According to BBC business editor Robert Peston, Diamond's departure was "encouraged" by Sir Mervyn King, governor of the Bank of England, who telephoned Barclays chairman Marcus Agius (who announced his intention to fall on his sword and resign yesterday) personally. This doesn't make the Barclays board look very smart.
My disclosure that the governor of the Bank of England and chairman of FSA wanted Mr Diamond to resign, and effectively bundled him out the door, is profoundly embarrassing for Barclays' non-executive directors.
The question for them is why none of them bothered to check what the attitude would be of the City's two most powerful regulatory figures before they accepted the resignation of Marcus Agius as chairman.
According to Reuters, Barclays traders are very disappointed that Diamond had to resign, because he was such a great head of the bank, and it would be hard to find someone else as good at running a megabank as he was:
"Everyone here has been bandying around names, but it's going to be hard to find someone of the same quality as Bob and John (Varley, his predecessor). I guess it would be hard to appoint someone from the investment banking side now."
Yes, it really will be hard to find someone as good at either not knowing about or openly abetting the reporting of fraudulent data designed to manipulate the interbank exchange rate in order to present a false impression of the bank's health. Managers that great don't just grow on trees.
Diamond's severance package is "still under discussion." And I'm very much looking forward to learning what it ends up being. (Now that he's out of the bank, Diamond plans on blaming everything on the Bank of England.)
Back here in the States, how's our favorite ineptly managed bloated quasi-criminal megabank doing? The New York Times reports this morning that JPMorgan makes a habit of having its financial advisers sell regular investors inferior JPMorgan products in order to enrich the company at the expense of its clients, because JPMorgan exists to make as much money for itself as possible by any means necessary.

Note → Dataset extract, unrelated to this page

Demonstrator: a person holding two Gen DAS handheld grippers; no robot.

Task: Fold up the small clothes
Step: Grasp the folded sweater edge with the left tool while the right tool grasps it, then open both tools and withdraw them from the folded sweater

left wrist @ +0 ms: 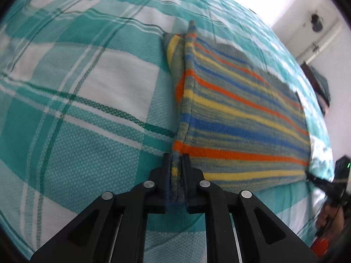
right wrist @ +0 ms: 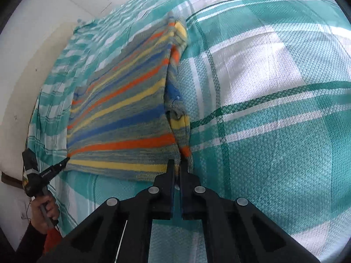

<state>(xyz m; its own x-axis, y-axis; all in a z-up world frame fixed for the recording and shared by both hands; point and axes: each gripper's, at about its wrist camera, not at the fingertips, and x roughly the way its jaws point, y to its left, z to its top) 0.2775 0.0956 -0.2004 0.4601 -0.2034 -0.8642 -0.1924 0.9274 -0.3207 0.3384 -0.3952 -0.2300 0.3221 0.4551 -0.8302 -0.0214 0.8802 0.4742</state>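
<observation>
A small knitted garment (left wrist: 237, 114) with orange, yellow, blue and grey-green stripes is stretched between my two grippers above a teal and white checked bedsheet (left wrist: 83, 114). My left gripper (left wrist: 176, 160) is shut on one near corner of it. My right gripper (right wrist: 177, 164) is shut on the other near corner of the same garment (right wrist: 122, 114). Each gripper shows in the other's view: the right one at the garment's corner (left wrist: 309, 174), the left one at the opposite corner (right wrist: 64, 161). A sleeve (right wrist: 178, 122) hangs folded under the garment's right edge.
The checked sheet (right wrist: 274, 100) covers a bed that fills both views. A white wall (right wrist: 33, 50) runs along the bed's far side. A dark object hangs on the wall (left wrist: 317, 23). The person's hand (right wrist: 45, 210) grips the left tool.
</observation>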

So brokers were strongly encouraged to push investors into products like JPMorgan's Chase Strategic Portfolio, which has excessively high fees (that go right back to JPMorgan) and deceptive marketing materials advertising much higher returns than are actually delivered.

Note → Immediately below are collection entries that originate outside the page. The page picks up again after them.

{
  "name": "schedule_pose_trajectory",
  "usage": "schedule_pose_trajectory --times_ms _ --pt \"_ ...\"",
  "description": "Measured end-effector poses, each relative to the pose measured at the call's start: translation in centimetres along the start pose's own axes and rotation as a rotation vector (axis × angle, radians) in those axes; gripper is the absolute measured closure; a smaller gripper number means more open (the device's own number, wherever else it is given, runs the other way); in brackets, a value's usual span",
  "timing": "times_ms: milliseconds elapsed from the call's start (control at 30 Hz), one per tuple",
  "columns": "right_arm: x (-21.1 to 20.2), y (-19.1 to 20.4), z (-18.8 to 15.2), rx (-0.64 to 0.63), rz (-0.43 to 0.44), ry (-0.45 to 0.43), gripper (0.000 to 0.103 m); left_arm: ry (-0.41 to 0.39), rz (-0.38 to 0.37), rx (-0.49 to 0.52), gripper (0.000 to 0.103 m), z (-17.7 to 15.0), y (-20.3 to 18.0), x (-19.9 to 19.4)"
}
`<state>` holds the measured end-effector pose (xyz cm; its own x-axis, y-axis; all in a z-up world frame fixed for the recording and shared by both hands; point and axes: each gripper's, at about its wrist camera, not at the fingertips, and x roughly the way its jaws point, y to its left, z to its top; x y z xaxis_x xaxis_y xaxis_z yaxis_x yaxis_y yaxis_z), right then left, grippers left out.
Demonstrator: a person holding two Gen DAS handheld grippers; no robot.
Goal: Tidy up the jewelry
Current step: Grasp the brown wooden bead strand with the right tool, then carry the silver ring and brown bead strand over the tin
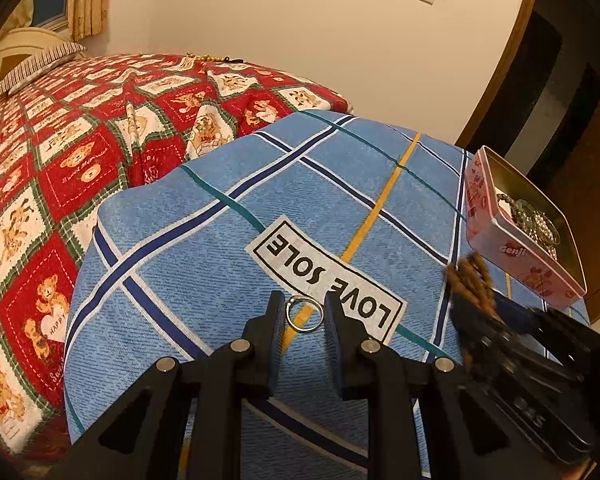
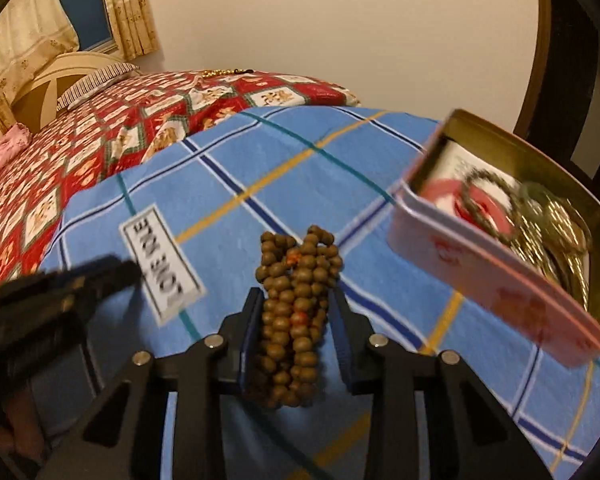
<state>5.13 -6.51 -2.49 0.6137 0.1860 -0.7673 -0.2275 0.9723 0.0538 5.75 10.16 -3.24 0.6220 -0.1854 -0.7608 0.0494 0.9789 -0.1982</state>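
Note:
A silver ring (image 1: 303, 312) lies on the blue plaid cloth (image 1: 228, 248), between the fingers of my left gripper (image 1: 303, 305), which is open around it. My right gripper (image 2: 296, 294) is shut on a bundle of brown wooden beads (image 2: 298, 312) and holds it above the cloth. The beads and right gripper (image 1: 470, 276) also show at the right of the left wrist view. An open pink tin (image 2: 496, 276) with gold and beaded jewelry inside stands to the right; it also shows in the left wrist view (image 1: 516, 256). The left gripper (image 2: 116, 272) shows blurred at left in the right wrist view.
The cloth carries a white "LOVE SOLE" label (image 1: 328, 276). A bed with a red bear-print quilt (image 1: 80, 152) lies behind, with a striped pillow (image 1: 40, 64) and gold beads (image 2: 220, 73) at its far edge. A dark wooden door frame (image 1: 540, 80) stands right.

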Motion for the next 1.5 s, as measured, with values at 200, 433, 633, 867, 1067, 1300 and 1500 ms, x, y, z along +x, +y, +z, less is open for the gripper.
schedule_pose_trajectory --times_ms 200,433,633,867,1067,1300,1500 --pt "-1.6 -1.5 -1.4 0.056 0.03 -0.022 0.073 -0.012 0.035 0.04 0.083 -0.1 -0.8 -0.3" --pt "-2.8 -2.5 -2.1 0.094 0.041 -0.052 0.079 -0.055 0.018 0.034 0.083 -0.2 -0.7 -1.2" --pt "-4.4 -3.3 -2.9 0.119 0.092 -0.116 0.079 -0.082 0.012 0.042 0.083 -0.2 -1.0 -1.8" --pt "-5.9 -4.4 -3.7 0.166 0.108 -0.181 0.079 -0.099 0.029 0.113 0.083 -0.4 -2.4 -2.2" --pt "-6.5 -4.9 -3.6 0.195 0.066 -0.225 0.079 -0.116 -0.026 0.108 0.083 -0.9 -3.2 -2.9" --pt "-8.0 -5.8 -3.9 0.218 -0.038 -0.303 0.079 -0.221 -0.211 0.136 0.083 -1.5 -4.3 -5.8" --pt "-8.7 -6.1 -3.9 0.214 -0.093 -0.337 0.079 -0.24 -0.234 0.161 0.083 -1.3 -5.8 -6.4"
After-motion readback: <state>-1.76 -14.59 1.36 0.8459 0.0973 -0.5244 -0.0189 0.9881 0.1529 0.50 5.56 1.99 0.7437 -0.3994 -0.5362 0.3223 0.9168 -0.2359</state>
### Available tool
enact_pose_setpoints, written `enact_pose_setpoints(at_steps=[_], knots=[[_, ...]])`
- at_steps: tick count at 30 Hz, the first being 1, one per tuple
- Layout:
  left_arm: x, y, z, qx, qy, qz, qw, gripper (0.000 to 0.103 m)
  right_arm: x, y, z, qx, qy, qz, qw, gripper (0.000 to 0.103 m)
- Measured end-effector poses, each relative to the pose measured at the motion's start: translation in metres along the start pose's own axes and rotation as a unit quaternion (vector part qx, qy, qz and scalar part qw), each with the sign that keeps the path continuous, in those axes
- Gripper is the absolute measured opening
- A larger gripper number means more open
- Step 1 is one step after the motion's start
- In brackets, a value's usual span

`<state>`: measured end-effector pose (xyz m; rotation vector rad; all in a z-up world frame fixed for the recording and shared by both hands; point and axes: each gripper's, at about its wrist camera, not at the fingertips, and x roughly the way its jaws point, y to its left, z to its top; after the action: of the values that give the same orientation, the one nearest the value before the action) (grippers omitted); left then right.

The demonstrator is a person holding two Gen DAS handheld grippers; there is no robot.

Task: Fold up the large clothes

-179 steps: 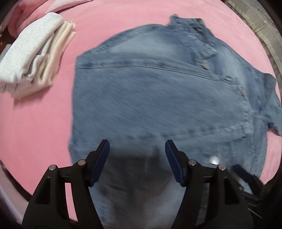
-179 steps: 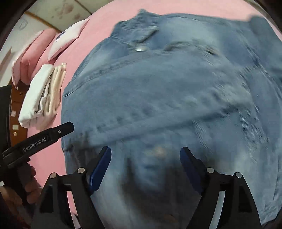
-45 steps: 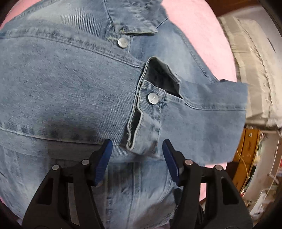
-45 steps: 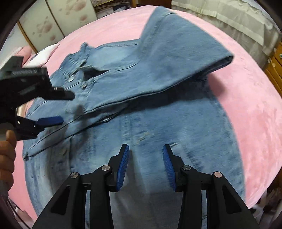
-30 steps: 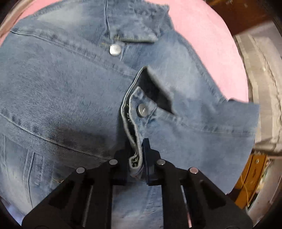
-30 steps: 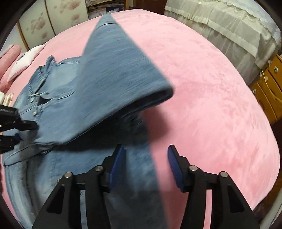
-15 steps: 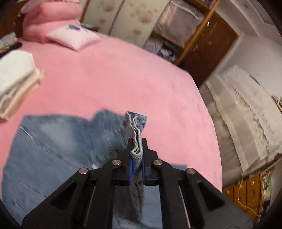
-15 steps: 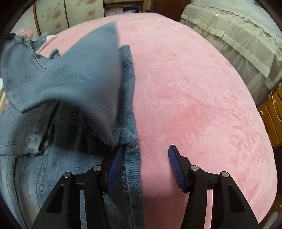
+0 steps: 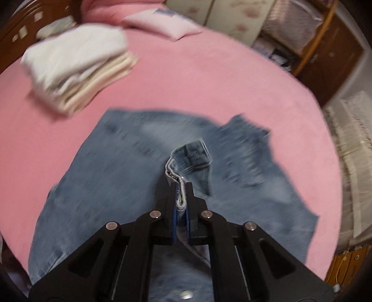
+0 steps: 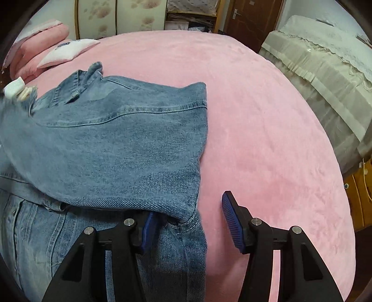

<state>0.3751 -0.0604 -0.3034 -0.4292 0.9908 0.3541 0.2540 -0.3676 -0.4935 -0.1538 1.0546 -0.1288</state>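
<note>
Left tool (image 9: pixel 181 197) clamped on denim jacket (image 10: pixel 121 144) edge; right tool (image 10: pixel 188 223) spread wide, empty, over pink bed (image 10: pixel 267 139). Ahead: folded clothes (image 9: pixel 76 67), pillow (image 10: pixel 69 52), wardrobe (image 10: pixel 121 16).

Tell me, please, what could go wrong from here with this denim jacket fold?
The left gripper pinches only a thin cuff edge of the denim jacket, so it may slip. The right gripper is open at the fold's corner, so the folded layer might shift on the pink bedspread.
</note>
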Motion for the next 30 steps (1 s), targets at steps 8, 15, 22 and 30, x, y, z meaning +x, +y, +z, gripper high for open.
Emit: enact_pose_setpoints(at_steps=[8, 15, 22, 30], knots=[[0.057, 0.041, -0.045, 0.06, 0.03, 0.093, 0.9934, 0.003, 0.026, -0.022, -0.003, -0.041, 0.049, 0.008, 0.998, 0.016], [0.066, 0.073, -0.034, 0.037, 0.043, 0.196, 0.9789, 0.003, 0.039, -0.068, 0.011, -0.012, 0.1, -0.007, 0.995, 0.016], [-0.004, 0.081, -0.021, 0.025, 0.035, 0.111, 0.9929, 0.003, 0.002, -0.137, 0.036, 0.077, 0.114, -0.005, 0.99, 0.016], [-0.014, 0.004, -0.055, 0.093, 0.103, -0.07, 0.9879, 0.003, -0.009, -0.185, 0.056, 0.085, 0.105, 0.202, 0.97, 0.013]])
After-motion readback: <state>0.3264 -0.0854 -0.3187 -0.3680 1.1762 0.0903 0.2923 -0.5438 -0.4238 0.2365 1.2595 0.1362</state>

Also the Federal Energy Regulatory Commission is now investigating JPMorgan for "potential power-market manipulation." JPMorgan owns or has the rights to "output from several energy generating facilities" and the feds are investigating charges that they engaged in "abusive" bidding strategies to extract "inflated" or "excessive" payments from power markets in California and the Midwest. The bank is, quite obviously, withholding numerous emails related to the bidding, so the FERC has subpoenaed them twice. If the government ever gets these emails they should be pretty interesting:
In a March 2011 email included in the filings, Francis Dunleavy, head of principal investments in the bank’s global commodities group, wrote to Blythe Masters, head of the group, that he will handle one regulatory inquiry “but it may not be pretty”.
Meanwhile, JPMorgan head Jamie Dimon has not yet resigned. Maybe this Bank of England guy should call him; he seems to get better results than our American regulators?